● **WHAT YOU WILL DO**:
Please restate word for word the lines of the entries below from the one with "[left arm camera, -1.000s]" to the one with "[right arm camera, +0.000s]", inclusive, and leave out every picture.

Stored items from a collection
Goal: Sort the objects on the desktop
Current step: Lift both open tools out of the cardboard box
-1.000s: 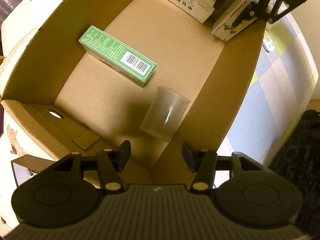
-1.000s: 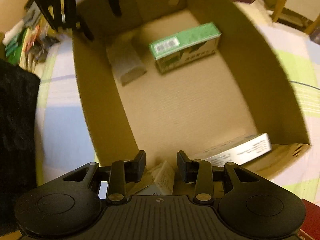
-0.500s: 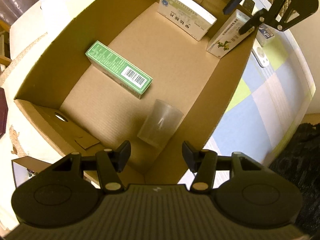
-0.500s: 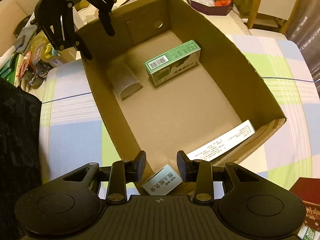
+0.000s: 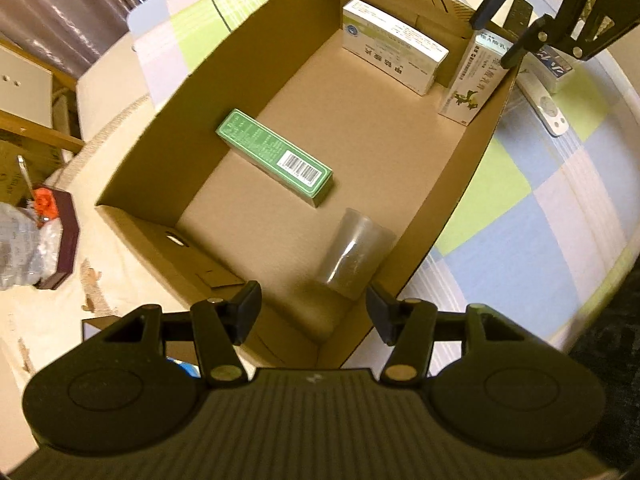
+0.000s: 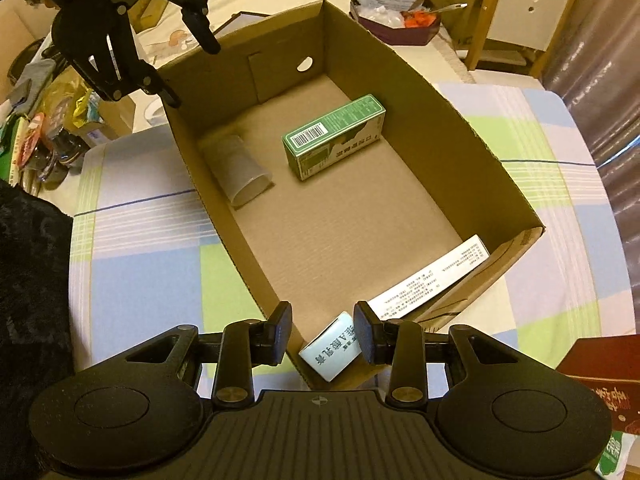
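Observation:
An open cardboard box (image 5: 452,184) (image 6: 224,232) holds a green carton (image 5: 276,158) (image 6: 334,136), a clear plastic cup (image 5: 354,254) (image 6: 238,170) on its side, a flat white box (image 5: 392,50) (image 6: 430,278) and a tall white box (image 5: 474,78) (image 6: 332,346) leaning in a corner. My left gripper (image 5: 312,312) (image 6: 180,54) is open and empty above the cup end of the box. My right gripper (image 6: 322,332) (image 5: 500,20) is open and empty above the corner with the tall white box.
The box sits on a checked cloth (image 6: 144,264). A white remote (image 5: 544,106) lies beside the box. A dark tray with food and a spoon (image 6: 400,20) stands behind it. A dark red box (image 6: 600,376) is at the near right. Clutter (image 6: 40,136) lies at the left.
Both grippers have risen and pulled back from the box, so more of the box and table shows. The right gripper has left the tall white box leaning in the corner.

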`<state>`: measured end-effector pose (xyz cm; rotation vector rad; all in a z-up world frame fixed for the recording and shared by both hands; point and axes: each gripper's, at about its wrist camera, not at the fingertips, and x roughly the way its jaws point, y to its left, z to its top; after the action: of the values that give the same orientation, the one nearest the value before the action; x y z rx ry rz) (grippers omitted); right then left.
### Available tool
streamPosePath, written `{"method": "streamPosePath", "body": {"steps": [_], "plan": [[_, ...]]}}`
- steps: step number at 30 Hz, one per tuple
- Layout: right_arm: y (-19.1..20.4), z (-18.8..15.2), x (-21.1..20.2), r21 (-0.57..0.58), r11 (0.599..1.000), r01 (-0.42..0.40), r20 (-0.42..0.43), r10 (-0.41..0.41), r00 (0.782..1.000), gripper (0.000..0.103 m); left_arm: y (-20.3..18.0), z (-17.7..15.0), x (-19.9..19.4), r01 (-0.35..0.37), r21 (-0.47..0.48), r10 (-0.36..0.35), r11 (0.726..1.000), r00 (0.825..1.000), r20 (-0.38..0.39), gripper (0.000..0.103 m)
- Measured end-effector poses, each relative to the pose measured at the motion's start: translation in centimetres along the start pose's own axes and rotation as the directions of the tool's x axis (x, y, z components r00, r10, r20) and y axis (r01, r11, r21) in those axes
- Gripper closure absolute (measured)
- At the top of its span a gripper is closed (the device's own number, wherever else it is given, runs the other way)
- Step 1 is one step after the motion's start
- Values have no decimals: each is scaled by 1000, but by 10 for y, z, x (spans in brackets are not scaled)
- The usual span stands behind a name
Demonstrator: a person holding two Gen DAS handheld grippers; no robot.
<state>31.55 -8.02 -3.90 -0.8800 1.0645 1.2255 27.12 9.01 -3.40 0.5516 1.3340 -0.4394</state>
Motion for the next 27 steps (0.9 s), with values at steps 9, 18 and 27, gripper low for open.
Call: {"method": "streamPosePath", "body": {"steps": [9, 18, 27], "plan": [[15, -6, -13, 0, 999, 46, 30, -46, 999, 65, -16, -10, -21, -90, 6, 89, 996, 996, 22, 45], [33, -17, -35, 32, 994, 103, 128, -106, 986, 65, -44, -19, -43, -229, 19, 227, 973, 971, 71, 45], [52, -52, -64, 141, 980, 140, 272, -174, 946, 65, -82, -20, -62, -279, 15, 274, 960, 951, 143, 40]]}}
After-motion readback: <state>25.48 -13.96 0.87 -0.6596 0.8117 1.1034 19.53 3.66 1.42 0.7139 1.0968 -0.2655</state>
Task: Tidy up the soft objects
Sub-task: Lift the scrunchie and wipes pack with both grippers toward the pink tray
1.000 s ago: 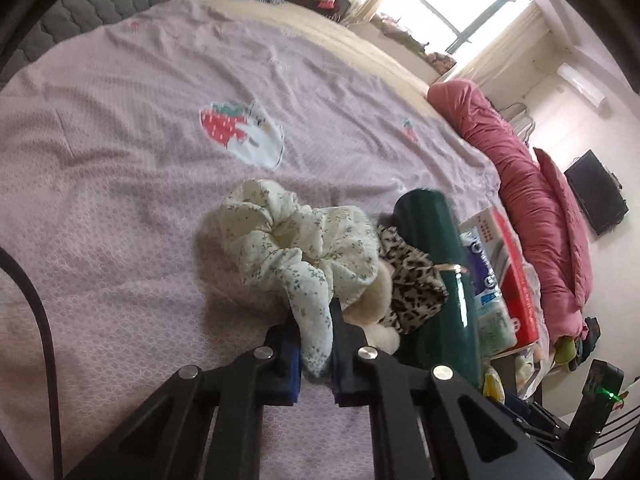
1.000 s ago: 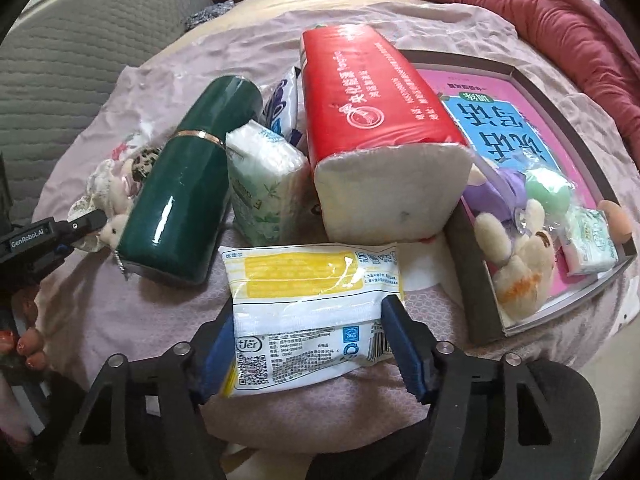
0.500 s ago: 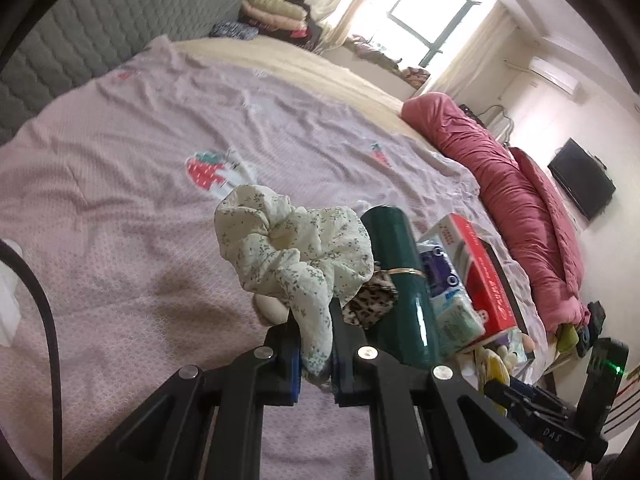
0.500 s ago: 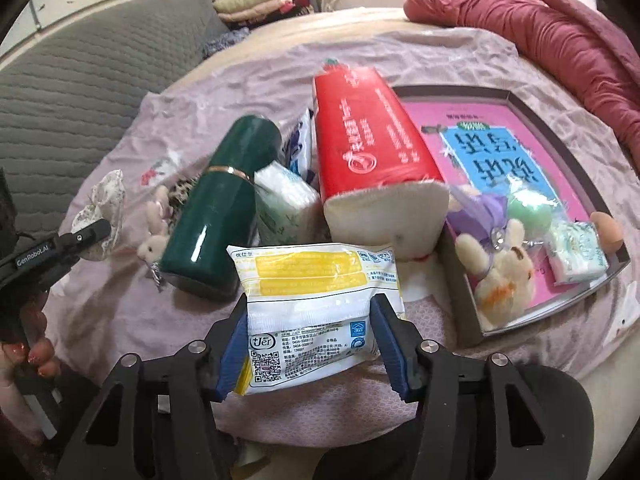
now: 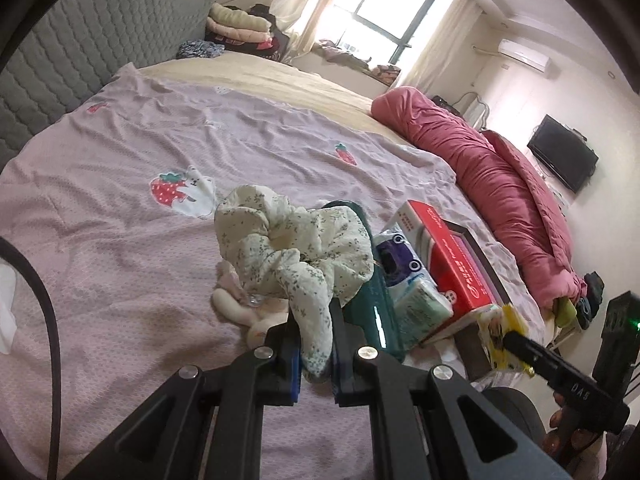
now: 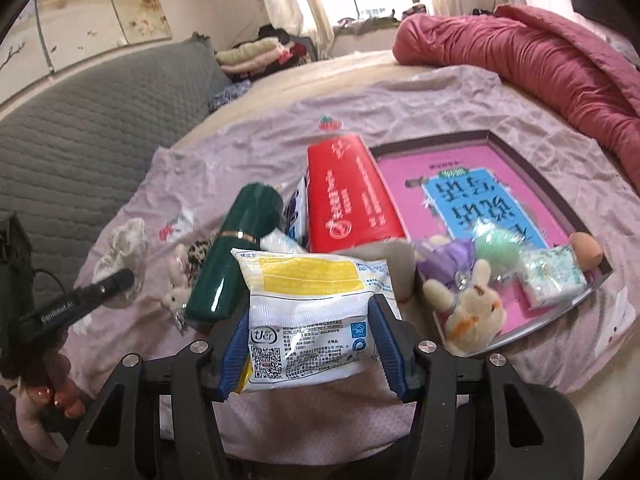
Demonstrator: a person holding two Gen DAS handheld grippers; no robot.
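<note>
Above a lilac bedspread [image 5: 120, 240], the left gripper [image 5: 314, 344] pinches a crinkled floral scrunchie [image 5: 288, 248] by one fold, its ruffled ring lifted clear of the cloth. The right gripper [image 6: 314, 344] squeezes a glossy, pillowy wipes packet [image 6: 312, 312] across its short sides. The pink-lined tray [image 6: 552, 216] of plush toys lies to the right and farther off, nearer the right hand, likely where both soft pieces belong. A hard green flask [image 6: 236, 256] lies between.

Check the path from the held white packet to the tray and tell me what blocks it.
The right gripper holds the packet off the bed. The plush bunny and purple pouch crowd the tray's near corner; its far pink floor is bare.
</note>
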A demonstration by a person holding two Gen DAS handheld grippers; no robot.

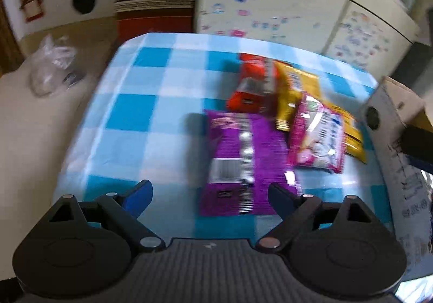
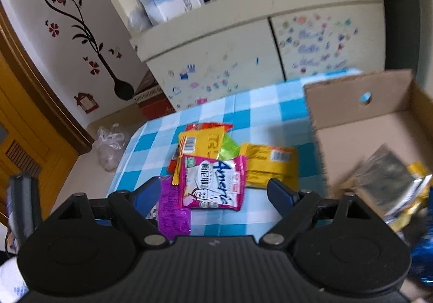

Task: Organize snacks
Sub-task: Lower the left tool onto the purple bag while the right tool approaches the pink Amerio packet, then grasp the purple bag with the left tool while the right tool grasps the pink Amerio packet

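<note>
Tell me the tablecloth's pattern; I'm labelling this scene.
Blue and white checks on the tablecloth, clearest in the left wrist view.

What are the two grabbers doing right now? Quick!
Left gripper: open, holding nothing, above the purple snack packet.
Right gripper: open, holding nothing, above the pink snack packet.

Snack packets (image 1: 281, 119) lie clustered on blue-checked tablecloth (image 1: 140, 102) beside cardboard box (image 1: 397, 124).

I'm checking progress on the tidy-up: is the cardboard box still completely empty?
No. In the right wrist view the cardboard box already holds a silver-and-gold snack packet lying on its floor.
</note>
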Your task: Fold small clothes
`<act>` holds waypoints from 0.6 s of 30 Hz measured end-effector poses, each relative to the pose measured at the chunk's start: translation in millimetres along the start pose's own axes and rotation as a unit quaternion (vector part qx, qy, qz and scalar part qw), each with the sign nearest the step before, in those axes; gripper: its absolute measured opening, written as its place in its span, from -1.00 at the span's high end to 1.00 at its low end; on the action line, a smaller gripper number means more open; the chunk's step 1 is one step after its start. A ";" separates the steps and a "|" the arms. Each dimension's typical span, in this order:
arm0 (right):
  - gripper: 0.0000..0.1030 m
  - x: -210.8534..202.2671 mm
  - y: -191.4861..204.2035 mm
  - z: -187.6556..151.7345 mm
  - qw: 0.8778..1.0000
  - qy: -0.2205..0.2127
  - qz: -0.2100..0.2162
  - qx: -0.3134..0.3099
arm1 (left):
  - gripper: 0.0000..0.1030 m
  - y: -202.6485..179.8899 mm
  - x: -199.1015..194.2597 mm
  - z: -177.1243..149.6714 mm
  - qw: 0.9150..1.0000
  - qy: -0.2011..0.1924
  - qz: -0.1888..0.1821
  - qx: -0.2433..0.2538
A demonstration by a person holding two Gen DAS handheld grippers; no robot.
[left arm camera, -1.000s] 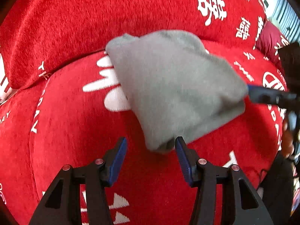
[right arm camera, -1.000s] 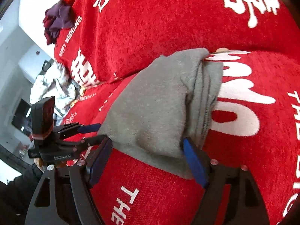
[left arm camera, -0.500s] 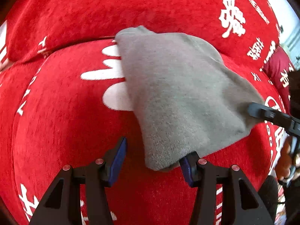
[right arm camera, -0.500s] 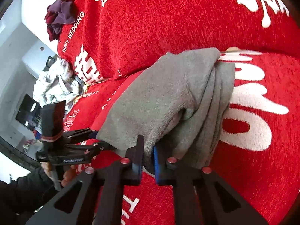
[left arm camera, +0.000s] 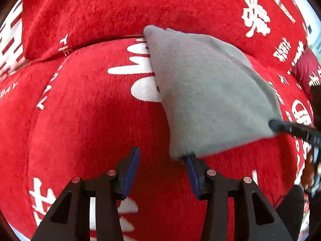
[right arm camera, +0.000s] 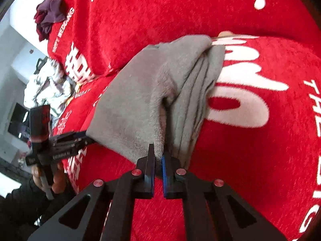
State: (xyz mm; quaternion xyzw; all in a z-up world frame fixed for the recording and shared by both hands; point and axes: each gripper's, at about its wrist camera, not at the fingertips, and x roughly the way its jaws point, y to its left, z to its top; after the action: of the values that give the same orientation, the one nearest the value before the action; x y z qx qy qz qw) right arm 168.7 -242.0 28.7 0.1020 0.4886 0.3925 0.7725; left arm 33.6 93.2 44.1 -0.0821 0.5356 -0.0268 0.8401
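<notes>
A red plush sofa cover (left arm camera: 84,120) printed with white characters and lettering filled both views, seat nearest and backrest behind. On the seat lay one folded grey fleece garment (left arm camera: 204,92). The left tongs (left arm camera: 162,160) stood wide apart, one blue pad under the garment's near corner. The right tongs (right arm camera: 158,158) were pinched shut on another corner. Farther off lay one purple cloth heap (right arm camera: 50,14) and one pale patterned bundle (right arm camera: 48,84) before a white wall.

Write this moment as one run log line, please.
right gripper: shut on grey garment edge | left gripper: open at its near corner | surface: red sofa cover
</notes>
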 end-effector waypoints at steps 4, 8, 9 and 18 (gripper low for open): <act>0.26 -34.0 -8.7 14.0 0.997 -0.061 0.036 0.025 | 0.08 -9.7 -35.1 -4.3 0.998 -0.031 -0.018 0.055; -0.60 -41.1 -33.5 57.1 0.991 -0.115 0.022 0.059 | 0.08 -15.0 -29.0 21.1 0.997 -0.045 0.004 0.060; -0.60 -34.6 -42.0 69.0 0.990 -0.113 0.026 0.077 | 0.08 -15.0 -22.3 29.9 0.997 -0.046 0.011 0.055; 0.84 53.5 -51.5 138.4 0.995 -0.041 -0.003 0.093 | 0.07 -18.5 25.7 57.5 0.999 -0.022 -0.015 0.040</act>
State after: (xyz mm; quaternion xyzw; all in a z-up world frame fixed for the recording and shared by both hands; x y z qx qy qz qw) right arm 321.9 -207.5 34.1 0.1874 0.4912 0.3384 0.7804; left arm 97.3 77.8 47.9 -0.0568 0.5138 -0.0593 0.8540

● **RESULT FOR THIS TASK**:
[left arm camera, -1.000s] 
[right arm camera, -1.000s] 
[left arm camera, -0.500s] 
[right arm camera, -0.500s] 
[left arm camera, +0.000s] 
[right arm camera, +0.000s] 

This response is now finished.